▶ [Task requirements]:
Take the lines below beginning at the line that has "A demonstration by" and stopping after the line that has "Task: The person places", and print them exactly as they are, with no other lines.

▶ [Records for processing]:
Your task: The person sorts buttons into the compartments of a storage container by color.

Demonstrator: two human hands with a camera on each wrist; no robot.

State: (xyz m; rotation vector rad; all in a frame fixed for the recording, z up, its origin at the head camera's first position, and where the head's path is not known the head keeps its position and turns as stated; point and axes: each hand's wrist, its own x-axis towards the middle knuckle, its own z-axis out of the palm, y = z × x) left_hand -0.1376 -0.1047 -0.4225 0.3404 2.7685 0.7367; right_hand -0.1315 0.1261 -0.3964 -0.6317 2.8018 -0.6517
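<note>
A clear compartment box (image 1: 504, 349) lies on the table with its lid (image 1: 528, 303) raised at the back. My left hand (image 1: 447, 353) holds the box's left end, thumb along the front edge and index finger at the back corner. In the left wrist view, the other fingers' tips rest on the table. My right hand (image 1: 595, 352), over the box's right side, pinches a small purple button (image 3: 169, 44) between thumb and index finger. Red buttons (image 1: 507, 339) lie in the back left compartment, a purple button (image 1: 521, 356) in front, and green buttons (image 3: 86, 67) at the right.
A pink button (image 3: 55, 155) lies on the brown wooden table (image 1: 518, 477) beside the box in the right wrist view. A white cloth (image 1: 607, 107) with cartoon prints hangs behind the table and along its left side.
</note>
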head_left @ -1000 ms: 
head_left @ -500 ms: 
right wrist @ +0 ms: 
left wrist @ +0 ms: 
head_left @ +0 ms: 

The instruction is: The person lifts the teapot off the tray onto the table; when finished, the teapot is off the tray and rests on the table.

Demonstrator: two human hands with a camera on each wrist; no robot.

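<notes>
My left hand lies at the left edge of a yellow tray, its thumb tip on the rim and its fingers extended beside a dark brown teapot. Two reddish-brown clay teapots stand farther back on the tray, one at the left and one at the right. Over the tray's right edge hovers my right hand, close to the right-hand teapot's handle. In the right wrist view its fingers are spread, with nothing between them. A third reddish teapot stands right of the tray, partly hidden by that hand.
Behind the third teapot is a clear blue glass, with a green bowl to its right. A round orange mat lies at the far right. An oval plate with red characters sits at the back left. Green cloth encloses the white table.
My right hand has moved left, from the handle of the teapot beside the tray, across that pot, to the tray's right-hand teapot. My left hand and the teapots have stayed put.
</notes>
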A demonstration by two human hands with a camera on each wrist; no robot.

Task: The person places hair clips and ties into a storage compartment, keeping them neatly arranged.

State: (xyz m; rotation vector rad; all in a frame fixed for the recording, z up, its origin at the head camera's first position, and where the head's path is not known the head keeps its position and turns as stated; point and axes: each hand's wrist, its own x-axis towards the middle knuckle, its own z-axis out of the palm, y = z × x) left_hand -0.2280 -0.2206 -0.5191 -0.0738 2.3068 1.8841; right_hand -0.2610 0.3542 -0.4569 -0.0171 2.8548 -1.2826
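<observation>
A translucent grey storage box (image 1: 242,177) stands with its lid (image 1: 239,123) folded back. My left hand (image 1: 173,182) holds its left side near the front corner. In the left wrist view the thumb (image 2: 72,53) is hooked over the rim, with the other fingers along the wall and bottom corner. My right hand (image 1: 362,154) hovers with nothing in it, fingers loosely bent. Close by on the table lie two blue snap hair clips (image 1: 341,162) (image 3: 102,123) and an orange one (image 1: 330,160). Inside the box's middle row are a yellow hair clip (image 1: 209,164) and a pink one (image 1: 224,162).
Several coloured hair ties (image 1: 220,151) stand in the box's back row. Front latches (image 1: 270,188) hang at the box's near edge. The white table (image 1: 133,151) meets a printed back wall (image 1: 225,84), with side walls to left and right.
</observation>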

▶ [Task result]:
A demonstration by two human hands with a camera on each wrist; no robot.

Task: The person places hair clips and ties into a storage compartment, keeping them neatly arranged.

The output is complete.